A reunião que a direcção do Centro de Apoio Social da Carregueira (CASC) teve com o director da Segurança Social de Santarém e com o executivo socialista da Câmara Municipal da Chamusca não surtiu o efeito desejado. O presidente da instituição, Horácio Ruivo, afirma a O MIRANTE que não houve abertura para qualquer apoio para além da candidatura ao Fundo de Socorro Social. “Estamos a preparar o pedido. Não é uma coisa que se faça de um dia para o outro. A Segurança Social comprometeu-se em dar o parecer favorável, embora saibamos que o apoio que advém deste fundo quase nunca é aquele que nós solicitamos e precisamos”, sublinha o dirigente.
Recorde-se que o CASC tem prejuízos todos os meses de milhares de euros, estando a actividade regular da IPSS (Instituição Particular de Solidariedade Social) cada vez mais comprometida. O Centro de Apoio Social da Carregueira dá resposta a cerca de 150 utentes, em regime de residência, domicílio e centro-de-dia, e tem nos seus quadros cerca de 70 funcionários. Horácio Ruivo afirma que as dificuldades financeiras ainda não permitiram o pagamento do subsídio de Natal do ano passado. “A candidatura ao Fundo de Socorro Social é para pagar esse subsídio, o subsídio de férias e a alguns fornecedores. Vamos ver quanto nos vão conceder”, refere.
Horácio Ruivo diz que a direcção que preside não vai baixar os braços e que vai continuar a fazer tudo para manter a “máquina” em funcionamento, mesmo com a falta de apoios da autarquia. “Estamos a acumular dívidas, temos prestações bancárias em atraso. É um pesadelo diário, mas vamos continuar a trabalhar, embora com uma angústia terrível”, vinca.

Relação difícil com o município
A relação entre a direcção da instituição e o município continua a ser muito tumultuosa. Na sessão camarária de 6 de Fevereiro deste ano Cláudia Moreira, vice-presidente da autarquia, afirmou que o município solicitou ao presidente do CASC que enviasse dados factuais sobre as dificuldades principais da instituição uma vez que só têm “informação por alto”. “Até hoje nunca recebemos nada. Já pedimos vários dados para podermos ter noção das dificuldades, mas continuamos a zero”, disse. Horácio Ruivo reconhece que esse dossiê ainda não foi enviado porque está a fazer a recolha de informações, mas garante que o vão fazer. Ainda assim, não tem dúvidas de que não vai adiantar de nada. “Na reunião com a Segurança Social o presidente da câmara foi peremptório ao dizer que não apoia a instituição para além do que é normal, nomeadamente com a comparticipação na compra de equipamentos ou na realização de obras.
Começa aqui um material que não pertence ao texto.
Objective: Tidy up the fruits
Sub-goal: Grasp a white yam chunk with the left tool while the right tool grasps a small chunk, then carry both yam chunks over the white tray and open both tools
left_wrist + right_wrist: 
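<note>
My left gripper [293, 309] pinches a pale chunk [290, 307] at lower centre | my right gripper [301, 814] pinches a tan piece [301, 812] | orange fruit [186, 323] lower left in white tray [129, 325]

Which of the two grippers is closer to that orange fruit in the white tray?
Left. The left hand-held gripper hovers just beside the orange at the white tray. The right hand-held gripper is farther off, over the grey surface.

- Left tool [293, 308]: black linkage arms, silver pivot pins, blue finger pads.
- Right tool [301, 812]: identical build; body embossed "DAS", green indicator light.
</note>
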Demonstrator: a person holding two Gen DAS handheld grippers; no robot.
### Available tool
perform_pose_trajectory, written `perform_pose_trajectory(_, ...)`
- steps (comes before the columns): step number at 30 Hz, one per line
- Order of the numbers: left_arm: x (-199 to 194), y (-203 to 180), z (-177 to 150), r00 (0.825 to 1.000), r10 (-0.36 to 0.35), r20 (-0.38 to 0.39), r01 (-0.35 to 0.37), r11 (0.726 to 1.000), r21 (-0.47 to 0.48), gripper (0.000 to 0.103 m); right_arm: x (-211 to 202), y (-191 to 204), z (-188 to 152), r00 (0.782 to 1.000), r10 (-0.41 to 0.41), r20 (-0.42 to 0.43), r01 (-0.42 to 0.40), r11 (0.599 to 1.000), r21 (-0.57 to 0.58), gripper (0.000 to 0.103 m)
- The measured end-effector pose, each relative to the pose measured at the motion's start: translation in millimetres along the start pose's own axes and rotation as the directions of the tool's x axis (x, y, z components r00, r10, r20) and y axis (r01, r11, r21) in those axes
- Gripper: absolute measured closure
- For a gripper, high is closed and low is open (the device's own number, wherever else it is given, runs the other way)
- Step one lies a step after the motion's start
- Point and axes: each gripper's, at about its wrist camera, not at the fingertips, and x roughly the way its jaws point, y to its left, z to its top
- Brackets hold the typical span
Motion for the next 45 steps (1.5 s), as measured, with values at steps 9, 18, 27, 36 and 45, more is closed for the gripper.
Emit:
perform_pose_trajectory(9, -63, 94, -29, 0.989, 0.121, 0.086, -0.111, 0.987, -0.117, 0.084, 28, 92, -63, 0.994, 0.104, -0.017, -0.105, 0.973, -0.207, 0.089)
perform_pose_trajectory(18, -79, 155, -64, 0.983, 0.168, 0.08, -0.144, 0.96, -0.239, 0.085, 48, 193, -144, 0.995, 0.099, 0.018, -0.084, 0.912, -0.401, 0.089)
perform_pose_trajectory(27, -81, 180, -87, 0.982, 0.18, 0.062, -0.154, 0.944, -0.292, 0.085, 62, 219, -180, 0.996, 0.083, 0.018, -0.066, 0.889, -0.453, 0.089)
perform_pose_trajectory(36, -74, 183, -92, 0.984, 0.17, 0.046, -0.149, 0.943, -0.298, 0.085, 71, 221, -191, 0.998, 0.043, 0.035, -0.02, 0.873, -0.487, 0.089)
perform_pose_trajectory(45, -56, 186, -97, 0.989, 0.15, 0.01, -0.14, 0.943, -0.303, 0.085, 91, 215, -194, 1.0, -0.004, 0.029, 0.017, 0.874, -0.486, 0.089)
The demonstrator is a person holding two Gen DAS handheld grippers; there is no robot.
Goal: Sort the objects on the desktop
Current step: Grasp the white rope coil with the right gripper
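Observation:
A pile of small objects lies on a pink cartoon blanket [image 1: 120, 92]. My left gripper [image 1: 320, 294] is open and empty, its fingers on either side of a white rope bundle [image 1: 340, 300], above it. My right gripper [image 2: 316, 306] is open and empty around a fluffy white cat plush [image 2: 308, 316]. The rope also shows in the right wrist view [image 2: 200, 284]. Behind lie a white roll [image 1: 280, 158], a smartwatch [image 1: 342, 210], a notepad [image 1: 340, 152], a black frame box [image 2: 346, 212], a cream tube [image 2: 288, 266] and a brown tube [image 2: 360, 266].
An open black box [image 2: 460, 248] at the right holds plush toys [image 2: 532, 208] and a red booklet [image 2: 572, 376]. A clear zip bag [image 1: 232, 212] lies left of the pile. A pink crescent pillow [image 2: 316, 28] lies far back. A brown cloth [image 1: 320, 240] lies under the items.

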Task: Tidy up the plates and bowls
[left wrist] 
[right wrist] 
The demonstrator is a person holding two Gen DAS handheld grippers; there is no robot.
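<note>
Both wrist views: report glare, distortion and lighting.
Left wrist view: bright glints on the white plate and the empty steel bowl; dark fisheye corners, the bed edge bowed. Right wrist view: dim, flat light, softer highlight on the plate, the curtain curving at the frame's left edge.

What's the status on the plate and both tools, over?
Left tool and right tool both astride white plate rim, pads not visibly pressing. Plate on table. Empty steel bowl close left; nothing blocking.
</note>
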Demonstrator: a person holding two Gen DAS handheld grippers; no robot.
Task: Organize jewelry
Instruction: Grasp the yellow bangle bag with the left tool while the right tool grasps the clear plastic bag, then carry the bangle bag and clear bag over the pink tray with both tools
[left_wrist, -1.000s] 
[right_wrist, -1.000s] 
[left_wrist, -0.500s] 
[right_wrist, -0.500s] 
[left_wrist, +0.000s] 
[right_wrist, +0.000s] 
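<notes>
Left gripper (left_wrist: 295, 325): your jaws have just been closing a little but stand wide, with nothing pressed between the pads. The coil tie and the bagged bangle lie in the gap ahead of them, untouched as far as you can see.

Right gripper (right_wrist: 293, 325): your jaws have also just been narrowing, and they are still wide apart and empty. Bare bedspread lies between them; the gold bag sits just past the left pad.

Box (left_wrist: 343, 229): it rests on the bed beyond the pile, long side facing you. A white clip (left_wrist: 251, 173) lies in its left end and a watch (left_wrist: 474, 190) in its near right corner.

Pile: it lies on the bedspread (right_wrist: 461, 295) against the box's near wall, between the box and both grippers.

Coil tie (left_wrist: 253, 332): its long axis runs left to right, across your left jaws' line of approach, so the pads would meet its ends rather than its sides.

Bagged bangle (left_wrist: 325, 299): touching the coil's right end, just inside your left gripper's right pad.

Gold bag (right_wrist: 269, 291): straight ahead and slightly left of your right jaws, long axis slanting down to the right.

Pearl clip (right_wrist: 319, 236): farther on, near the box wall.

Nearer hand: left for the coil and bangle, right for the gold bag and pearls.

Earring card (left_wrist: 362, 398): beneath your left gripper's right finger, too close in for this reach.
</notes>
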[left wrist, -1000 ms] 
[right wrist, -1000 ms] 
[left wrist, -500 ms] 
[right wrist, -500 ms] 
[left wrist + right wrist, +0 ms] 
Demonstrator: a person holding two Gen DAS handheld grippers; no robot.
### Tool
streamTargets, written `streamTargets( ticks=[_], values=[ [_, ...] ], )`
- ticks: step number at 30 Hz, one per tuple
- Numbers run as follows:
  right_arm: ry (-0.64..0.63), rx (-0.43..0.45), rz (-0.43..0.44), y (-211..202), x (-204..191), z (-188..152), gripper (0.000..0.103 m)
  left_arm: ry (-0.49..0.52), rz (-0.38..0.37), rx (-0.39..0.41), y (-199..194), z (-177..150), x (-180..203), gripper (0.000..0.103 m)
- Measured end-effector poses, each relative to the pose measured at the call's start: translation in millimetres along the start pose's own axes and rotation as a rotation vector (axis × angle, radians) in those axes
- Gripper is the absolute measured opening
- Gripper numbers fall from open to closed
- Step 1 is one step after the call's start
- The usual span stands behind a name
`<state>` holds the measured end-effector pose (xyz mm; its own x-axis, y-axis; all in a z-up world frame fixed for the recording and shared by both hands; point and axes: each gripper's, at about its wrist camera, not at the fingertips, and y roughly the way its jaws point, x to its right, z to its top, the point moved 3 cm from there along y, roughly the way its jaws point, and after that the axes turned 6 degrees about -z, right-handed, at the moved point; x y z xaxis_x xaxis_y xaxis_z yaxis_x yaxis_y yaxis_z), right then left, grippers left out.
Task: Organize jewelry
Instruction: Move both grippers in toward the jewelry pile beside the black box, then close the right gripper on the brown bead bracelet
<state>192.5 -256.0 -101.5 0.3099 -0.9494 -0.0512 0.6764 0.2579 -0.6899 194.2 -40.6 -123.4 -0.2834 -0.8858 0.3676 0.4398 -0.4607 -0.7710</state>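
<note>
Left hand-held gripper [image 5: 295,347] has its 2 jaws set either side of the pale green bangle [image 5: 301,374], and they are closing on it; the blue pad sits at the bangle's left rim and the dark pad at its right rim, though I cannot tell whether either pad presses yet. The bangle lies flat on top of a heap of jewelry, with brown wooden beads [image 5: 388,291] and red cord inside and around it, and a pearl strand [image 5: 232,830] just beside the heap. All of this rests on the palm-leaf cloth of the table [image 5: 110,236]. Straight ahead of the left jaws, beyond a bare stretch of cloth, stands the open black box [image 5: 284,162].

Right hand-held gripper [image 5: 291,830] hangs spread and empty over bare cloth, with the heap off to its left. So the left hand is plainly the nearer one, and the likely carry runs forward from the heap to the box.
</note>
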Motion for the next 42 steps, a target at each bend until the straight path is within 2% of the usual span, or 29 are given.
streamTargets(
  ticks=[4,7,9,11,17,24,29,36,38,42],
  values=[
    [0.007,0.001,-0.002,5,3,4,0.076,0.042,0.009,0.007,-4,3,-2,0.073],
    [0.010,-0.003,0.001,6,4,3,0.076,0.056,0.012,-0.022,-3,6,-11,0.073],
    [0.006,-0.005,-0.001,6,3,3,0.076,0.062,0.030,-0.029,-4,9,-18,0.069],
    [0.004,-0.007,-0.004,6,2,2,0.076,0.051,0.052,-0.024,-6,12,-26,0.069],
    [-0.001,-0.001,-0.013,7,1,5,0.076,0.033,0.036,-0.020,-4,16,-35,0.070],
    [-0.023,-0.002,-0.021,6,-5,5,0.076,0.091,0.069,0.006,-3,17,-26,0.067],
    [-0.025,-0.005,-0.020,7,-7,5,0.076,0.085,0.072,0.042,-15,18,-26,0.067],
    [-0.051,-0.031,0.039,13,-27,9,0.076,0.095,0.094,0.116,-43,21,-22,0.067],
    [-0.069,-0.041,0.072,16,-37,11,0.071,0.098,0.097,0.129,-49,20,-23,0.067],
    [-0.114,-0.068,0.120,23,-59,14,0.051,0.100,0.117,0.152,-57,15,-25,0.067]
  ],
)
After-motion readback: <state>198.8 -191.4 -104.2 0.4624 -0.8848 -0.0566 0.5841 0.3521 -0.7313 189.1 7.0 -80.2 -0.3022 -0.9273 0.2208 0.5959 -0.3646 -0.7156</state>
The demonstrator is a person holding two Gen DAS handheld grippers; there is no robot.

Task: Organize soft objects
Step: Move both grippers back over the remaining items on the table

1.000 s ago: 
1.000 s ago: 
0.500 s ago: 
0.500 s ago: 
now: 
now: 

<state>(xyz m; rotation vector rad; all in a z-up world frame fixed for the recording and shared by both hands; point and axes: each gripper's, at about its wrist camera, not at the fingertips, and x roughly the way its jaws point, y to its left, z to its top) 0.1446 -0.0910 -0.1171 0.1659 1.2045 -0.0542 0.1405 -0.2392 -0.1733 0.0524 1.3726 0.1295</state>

Como não temos dinheiro para nada disso sabemos que não vai haver apoio”, sublinha, lamentando o facto de nunca ter estado em cima da mesa levar o problema da instituição à assembleia municipal para os deputados poderem deliberar um apoio extraordinário para o Centro de Apoio Social da Carregueira.
Os conflitos entre o CASC e a Câmara Municipal da Chamusca também já chegou aos tribunais num processo que tem como principal causa, entre outras razões, as obras realizadas na ERPI (Estrutura Residencial para Pessoas Idosas) e as contrapartidas financeiras pela instalação de empresas no Eco Parque do Relvão.